Pictures must be left out. Print the lines from the beginning of the material through the line holding "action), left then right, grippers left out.", exactly and nothing else.

Start of RECORDS

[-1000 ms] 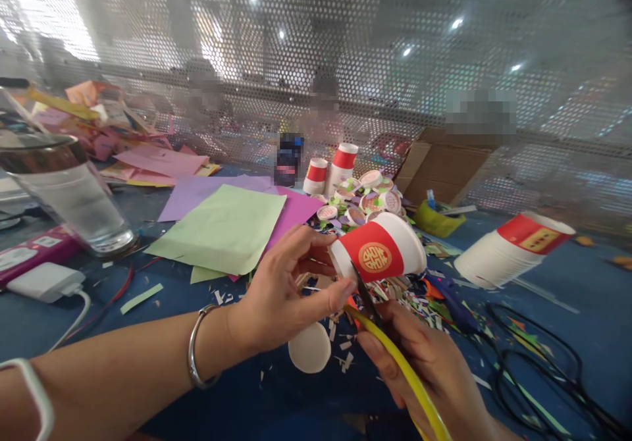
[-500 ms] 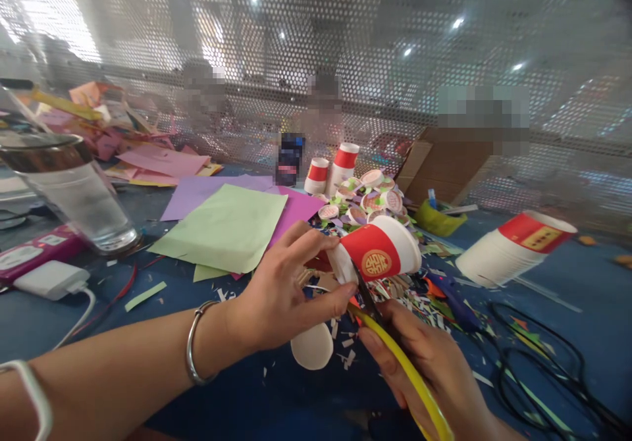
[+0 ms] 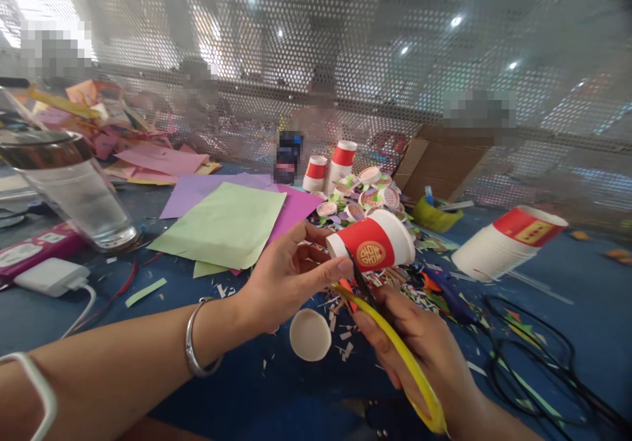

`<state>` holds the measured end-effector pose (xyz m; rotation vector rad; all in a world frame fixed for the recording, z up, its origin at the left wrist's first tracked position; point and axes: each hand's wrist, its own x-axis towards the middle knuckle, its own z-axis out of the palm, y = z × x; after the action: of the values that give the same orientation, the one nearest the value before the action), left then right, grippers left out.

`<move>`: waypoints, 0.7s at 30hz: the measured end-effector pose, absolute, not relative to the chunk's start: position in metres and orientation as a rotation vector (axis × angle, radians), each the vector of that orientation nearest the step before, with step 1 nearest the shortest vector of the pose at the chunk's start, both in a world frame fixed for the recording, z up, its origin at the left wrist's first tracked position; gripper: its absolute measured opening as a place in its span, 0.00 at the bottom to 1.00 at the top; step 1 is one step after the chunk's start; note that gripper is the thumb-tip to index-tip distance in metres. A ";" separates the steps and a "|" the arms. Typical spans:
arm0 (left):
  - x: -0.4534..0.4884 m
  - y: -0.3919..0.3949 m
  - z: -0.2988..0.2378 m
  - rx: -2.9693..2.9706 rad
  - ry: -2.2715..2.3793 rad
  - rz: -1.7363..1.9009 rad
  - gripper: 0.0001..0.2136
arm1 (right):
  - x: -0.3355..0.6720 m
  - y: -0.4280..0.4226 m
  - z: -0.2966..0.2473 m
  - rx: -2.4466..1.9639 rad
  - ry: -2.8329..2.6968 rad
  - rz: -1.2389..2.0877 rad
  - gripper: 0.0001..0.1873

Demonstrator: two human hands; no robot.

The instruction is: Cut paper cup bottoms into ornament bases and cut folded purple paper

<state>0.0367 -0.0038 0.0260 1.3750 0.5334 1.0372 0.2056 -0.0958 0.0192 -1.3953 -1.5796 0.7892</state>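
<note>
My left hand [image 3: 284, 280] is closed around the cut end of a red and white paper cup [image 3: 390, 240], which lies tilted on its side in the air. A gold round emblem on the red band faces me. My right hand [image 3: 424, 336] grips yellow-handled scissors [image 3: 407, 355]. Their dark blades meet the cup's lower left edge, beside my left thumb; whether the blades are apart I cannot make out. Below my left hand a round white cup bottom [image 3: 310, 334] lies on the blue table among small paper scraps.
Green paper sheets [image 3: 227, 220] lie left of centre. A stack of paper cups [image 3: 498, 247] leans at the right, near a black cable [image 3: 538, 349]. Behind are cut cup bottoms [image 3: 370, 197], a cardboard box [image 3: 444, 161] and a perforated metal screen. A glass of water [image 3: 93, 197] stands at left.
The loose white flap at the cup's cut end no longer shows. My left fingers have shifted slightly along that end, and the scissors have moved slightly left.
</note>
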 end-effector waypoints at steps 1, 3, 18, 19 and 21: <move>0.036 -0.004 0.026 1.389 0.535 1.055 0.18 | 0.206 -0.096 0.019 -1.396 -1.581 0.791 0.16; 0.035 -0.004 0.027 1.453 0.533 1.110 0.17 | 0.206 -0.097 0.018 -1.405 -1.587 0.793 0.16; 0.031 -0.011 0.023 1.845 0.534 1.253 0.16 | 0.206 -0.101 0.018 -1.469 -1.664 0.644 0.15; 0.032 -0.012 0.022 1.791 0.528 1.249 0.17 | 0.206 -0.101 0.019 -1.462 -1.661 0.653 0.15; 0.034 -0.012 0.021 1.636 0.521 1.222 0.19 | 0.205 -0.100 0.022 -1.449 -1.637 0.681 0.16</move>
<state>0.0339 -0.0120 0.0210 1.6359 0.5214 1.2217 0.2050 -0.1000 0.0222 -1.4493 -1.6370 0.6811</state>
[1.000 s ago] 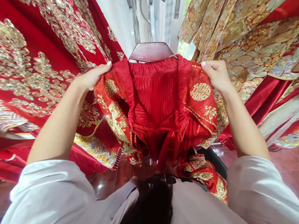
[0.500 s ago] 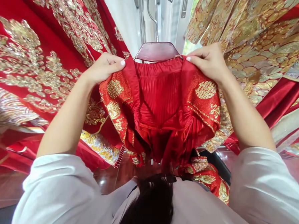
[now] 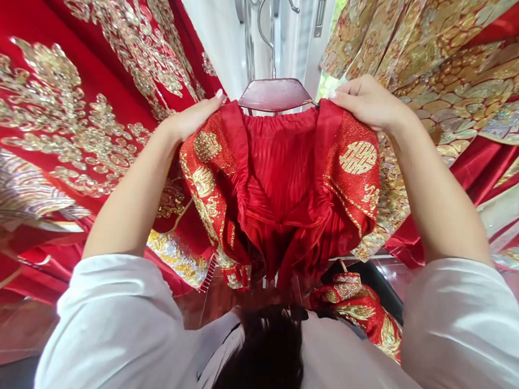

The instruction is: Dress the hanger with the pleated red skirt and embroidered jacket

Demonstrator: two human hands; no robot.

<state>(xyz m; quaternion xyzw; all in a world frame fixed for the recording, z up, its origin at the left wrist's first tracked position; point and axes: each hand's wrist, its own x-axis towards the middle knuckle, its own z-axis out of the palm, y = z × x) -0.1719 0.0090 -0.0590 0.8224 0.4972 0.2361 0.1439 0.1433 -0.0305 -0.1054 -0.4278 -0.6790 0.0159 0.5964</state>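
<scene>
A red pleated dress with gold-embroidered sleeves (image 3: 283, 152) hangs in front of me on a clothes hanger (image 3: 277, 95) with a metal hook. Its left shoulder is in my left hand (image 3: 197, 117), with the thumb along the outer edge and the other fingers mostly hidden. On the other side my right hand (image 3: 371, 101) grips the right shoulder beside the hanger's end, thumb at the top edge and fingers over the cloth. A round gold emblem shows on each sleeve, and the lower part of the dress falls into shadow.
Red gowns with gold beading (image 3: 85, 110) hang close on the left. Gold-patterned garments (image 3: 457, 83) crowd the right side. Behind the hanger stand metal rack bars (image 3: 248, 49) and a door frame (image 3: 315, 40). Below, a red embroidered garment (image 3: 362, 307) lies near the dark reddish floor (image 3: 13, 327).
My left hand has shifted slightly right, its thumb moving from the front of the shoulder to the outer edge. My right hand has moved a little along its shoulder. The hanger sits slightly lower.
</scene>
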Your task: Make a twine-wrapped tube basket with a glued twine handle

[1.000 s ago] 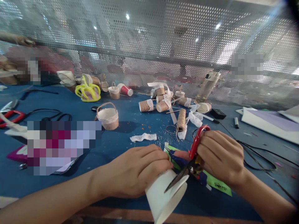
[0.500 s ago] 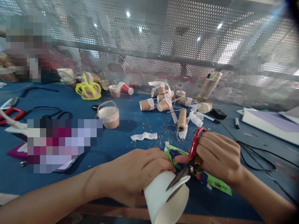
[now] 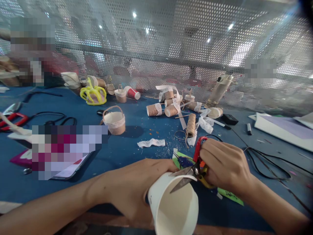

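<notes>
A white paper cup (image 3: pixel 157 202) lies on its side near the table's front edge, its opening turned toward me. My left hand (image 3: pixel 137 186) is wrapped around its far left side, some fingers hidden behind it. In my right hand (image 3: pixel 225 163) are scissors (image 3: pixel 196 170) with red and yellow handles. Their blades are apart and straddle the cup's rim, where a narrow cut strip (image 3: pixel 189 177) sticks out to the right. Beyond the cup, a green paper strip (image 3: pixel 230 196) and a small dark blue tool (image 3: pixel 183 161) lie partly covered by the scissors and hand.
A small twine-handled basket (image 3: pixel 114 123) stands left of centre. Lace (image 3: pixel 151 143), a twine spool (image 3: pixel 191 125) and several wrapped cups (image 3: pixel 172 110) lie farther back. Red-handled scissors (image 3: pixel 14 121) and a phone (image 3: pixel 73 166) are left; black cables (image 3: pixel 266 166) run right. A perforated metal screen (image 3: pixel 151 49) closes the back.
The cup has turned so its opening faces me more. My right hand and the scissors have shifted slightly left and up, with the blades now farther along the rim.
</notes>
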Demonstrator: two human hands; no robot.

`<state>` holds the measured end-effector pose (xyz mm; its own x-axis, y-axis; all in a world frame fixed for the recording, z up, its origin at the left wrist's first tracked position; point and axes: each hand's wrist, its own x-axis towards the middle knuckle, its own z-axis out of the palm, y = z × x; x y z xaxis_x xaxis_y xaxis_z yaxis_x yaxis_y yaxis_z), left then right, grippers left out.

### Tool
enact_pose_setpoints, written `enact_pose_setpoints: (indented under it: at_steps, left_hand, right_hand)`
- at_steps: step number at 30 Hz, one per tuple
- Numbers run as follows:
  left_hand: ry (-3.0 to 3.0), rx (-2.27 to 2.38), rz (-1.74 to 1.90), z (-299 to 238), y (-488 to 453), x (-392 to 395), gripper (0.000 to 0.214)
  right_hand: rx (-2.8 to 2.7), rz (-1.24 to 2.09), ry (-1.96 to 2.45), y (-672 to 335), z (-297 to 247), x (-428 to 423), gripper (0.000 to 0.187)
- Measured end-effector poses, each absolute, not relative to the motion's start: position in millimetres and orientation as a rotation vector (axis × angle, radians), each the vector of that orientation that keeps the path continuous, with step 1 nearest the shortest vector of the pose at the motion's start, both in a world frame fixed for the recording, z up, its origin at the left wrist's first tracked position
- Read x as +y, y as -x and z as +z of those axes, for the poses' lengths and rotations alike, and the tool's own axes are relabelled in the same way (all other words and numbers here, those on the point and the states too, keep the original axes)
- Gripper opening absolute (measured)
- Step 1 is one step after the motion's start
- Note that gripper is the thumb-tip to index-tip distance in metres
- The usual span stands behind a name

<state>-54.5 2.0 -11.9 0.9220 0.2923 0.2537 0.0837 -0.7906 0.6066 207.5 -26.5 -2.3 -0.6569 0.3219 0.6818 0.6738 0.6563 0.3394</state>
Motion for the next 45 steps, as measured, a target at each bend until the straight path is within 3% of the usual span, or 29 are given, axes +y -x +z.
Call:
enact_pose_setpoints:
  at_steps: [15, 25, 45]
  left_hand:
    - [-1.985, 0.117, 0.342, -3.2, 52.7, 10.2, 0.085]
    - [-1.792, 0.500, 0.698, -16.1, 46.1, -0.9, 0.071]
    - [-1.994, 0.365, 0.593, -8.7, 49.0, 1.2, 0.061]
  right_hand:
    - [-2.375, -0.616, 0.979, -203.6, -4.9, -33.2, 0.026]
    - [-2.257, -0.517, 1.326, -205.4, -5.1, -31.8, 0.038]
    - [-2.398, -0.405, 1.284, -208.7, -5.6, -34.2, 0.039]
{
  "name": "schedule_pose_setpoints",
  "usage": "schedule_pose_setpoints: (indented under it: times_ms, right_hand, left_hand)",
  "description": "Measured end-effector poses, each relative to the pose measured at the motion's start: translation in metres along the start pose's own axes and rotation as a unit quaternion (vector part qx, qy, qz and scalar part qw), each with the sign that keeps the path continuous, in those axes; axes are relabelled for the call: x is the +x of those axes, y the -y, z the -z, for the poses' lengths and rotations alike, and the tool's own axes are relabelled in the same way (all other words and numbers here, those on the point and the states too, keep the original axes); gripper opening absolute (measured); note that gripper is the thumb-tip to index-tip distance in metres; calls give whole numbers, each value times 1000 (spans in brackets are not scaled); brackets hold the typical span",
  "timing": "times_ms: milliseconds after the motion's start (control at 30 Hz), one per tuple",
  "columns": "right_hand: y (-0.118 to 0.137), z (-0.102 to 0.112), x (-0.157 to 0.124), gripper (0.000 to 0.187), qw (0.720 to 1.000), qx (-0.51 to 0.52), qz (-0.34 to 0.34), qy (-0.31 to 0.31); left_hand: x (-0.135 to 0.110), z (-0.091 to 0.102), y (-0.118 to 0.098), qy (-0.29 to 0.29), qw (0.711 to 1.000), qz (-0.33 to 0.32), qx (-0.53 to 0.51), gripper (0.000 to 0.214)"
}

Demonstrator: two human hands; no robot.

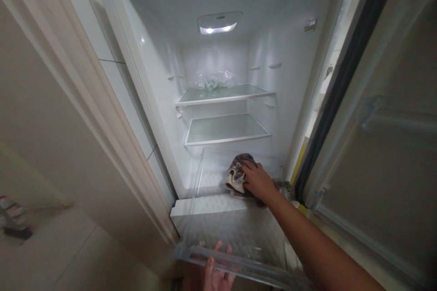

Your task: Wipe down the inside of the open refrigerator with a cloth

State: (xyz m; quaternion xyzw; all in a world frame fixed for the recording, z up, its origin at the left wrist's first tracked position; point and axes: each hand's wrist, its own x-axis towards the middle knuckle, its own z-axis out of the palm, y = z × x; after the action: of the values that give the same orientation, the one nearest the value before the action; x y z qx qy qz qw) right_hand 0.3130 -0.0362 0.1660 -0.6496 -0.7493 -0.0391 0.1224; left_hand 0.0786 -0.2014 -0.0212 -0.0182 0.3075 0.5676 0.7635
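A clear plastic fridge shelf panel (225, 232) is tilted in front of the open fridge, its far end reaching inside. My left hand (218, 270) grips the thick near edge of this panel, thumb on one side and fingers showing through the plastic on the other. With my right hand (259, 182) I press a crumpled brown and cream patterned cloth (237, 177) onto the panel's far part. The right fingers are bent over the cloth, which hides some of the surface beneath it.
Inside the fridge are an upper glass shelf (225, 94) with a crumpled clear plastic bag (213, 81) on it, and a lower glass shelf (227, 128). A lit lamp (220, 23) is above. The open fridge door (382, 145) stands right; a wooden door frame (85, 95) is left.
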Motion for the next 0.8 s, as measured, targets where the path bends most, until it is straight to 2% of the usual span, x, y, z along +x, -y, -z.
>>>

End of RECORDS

» **OUTPUT FOR THIS EXERCISE**
[-1000 ms] 
[-500 ms] 
[+0 ms] 

`<state>` holds the measured end-effector pose (xyz m; rotation vector rad; all in a world frame fixed for the recording, z up, its origin at the left wrist's first tracked position; point and axes: each hand's wrist, its own x-axis towards the middle knuckle, its own z-axis out of the palm, y = z × x; after the action: of the values that give the same orientation, the one nearest the value before the action), left then right, grippers left out.

No additional lines are needed for this answer.